Here is what the nginx log files look like:

......84 - - [05/Jan/2023:20:12:54 +0000] "GET /data/wikimedia-importance.sql.gz HTTP/1.1" 200 393574858 "-" "{}"
......84 - - [05/Jan/2023:20:12:56 +0000] "GET /data/gb_postcodes.csv.gz HTTP/1.1" 200 13609295 "-" "{}"
......84 - - [05/Jan/2023:20:13:49 +0000] "GET /data/wikimedia-importance.sql.gz HTTP/1.1" 200 393574858 "-" "{}"
......84 - - [05/Jan/2023:20:13:51 +0000] "GET /data/gb_postcodes.csv.gz HTTP/1.1" 200 13609295 "-" "{}"
......84 - - [05/Jan/2023:20:14:47 +0000] "GET /data/wikimedia-importance.sql.gz HTTP/1.1" 200 393574858 "-" "{}"
......84 - - [05/Jan/2023:20:14:49 +0000] "GET /data/gb_postcodes.csv.gz HTTP/1.1" 200 13609295 "-" "{}"
......84 - - [05/Jan/2023:20:15:43 +0000] "GET /data/wikimedia-importance.sql.gz HTTP/1.1" 200 393574858 "-" "{}"
......84 - - [05/Jan/2023:20:15:45 +0000] "GET /data/gb_postcodes.csv.gz HTTP/1.1" 200 13609295 "-" "{}"
......84 - - [05/Jan/2023:20:16:40 +0000] "GET /data/wikimedia-importance.sql.gz HTTP/1.1" 200 393574858 "-" "{}"
......84 - - [05/Jan/2023:20:16:42 +0000] "GET /data/gb_postcodes.csv.gz HTTP/1.1" 200 13609295 "-" "{}"
......84 - - [05/Jan/2023:20:17:37 +0000] "GET /data/wikimedia-importance.sql.gz HTTP/1.1" 200 393574858 "-" "{}"
......84 - - [05/Jan/2023:20:17:39 +0000] "GET /data/gb_postcodes.csv.gz HTTP/1.1" 200 13609295 "-" "{}"
......84 - - [05/Jan/2023:20:18:32 +0000] "GET /data/wikimedia-importance.sql.gz HTTP/1.1" 200 393574858 "-" "{}"
......84 - - [05/Jan/2023:20:18:34 +0000] "GET /data/gb_postcodes.csv.gz HTTP/1.1" 200 13609295 "-" "{}"
......84 - - [05/Jan/2023:20:19:31 +0000] "GET /data/wikimedia-importance.sql.gz HTTP/1.1" 200 393574858 "-" "{}"
......84 - - [05/Jan/2023:20:19:33 +0000] "GET /data/gb_postcodes.csv.gz HTTP/1.1" 200 13609295 "-" "{}"
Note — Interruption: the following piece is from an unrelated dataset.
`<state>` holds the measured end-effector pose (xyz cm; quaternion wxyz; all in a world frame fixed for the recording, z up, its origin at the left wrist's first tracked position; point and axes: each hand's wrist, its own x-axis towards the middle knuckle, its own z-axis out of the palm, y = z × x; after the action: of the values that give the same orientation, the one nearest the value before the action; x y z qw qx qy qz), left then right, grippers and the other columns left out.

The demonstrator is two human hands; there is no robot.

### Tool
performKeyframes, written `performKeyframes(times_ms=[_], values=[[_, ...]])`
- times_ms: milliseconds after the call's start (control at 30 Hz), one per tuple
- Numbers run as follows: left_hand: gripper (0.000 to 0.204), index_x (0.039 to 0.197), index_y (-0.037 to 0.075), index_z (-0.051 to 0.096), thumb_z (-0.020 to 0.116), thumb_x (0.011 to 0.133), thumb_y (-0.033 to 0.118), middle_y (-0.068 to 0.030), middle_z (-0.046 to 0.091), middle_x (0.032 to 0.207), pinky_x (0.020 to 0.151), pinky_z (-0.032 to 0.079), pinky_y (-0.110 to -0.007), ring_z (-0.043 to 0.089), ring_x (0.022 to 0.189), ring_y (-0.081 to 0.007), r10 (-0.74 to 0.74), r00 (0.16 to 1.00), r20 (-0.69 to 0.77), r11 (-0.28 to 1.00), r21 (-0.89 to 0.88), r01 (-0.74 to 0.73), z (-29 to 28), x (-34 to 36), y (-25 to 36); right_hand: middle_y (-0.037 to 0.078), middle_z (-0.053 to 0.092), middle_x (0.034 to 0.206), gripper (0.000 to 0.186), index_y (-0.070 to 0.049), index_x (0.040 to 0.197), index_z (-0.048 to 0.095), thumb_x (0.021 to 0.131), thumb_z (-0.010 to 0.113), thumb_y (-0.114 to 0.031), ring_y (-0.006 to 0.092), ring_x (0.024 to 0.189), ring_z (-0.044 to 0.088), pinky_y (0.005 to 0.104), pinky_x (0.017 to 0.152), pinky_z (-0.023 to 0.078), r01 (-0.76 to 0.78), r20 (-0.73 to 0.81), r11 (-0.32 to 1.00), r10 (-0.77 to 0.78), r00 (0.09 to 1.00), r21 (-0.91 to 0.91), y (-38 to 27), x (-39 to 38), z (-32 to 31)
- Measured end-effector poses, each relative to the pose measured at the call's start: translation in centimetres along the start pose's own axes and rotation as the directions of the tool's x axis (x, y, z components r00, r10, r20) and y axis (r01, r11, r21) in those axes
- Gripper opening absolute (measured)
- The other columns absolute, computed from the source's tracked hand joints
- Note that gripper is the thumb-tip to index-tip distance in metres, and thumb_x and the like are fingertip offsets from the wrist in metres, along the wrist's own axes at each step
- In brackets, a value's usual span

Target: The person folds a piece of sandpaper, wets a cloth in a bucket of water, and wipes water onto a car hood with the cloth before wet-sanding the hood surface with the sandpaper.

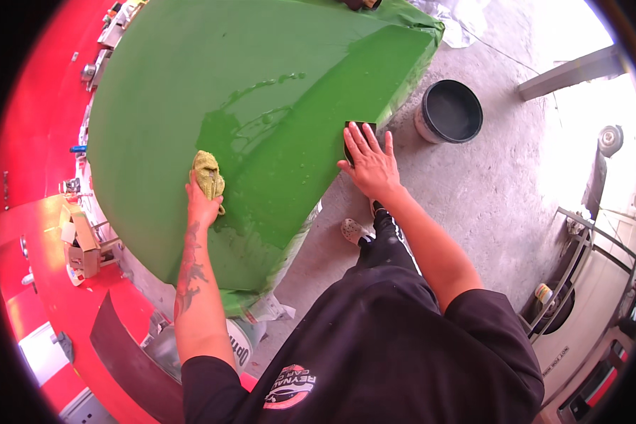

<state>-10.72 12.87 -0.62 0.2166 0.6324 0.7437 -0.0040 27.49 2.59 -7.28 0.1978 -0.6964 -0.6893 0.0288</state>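
Observation:
A large green panel (261, 56) lies wet, with water streaks and pools across its middle. My left hand (202, 205) is closed around a bunched yellow cloth (207, 167) on the panel. At the panel's right edge, my right hand (366, 167) lies flat with outstretched fingers on a dark rectangular pad (348, 145), partly hidden beneath it.
A dark bucket (449, 112) stands on the concrete floor (459, 205) to the right. A grey post (565, 74), a metal rack (593, 240) and pale vehicle parts occupy the far right. Red surfaces, cardboard boxes (81, 244) and a dark curved panel (109, 339) are at left.

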Motion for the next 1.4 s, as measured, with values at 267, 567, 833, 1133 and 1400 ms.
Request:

I've banned the {} user agent now as well.

lonvia commented 1 year ago

To add a datapoint that might help tracking down the issue: the first mass downloads happened around the 9th December.

leonardehrenfried commented 1 year ago

First of all, I'm sorry this image is causing you grief. It looks very much like it's the image that is the cause of your download bill.

It's safe to assume that an automated process that is downloading those files over and over.

The thing is that we have several millions of downloads and it would be easy to accidentally or intentionally write a script that does that.

I'm thinking hard about if we have such a process running somewhere that would do that.

Can you say something about the IP addresses that these requests originate from? Is it always the same one?

lonvia commented 1 year ago

There are many IPs (about a dozen in the last two weeks) and they are all over the place: Amazon, Azure, Hetzner, some provider in Australia, Austria, Hongkong... So, I doubt it's a single user's private script causing the problems. Some constellation of using the image means that the init.sh script will be executed over and over again. I can't see any obvious errors in this repo but then again I don't know enough about Docker to understand the intricate details of error handling.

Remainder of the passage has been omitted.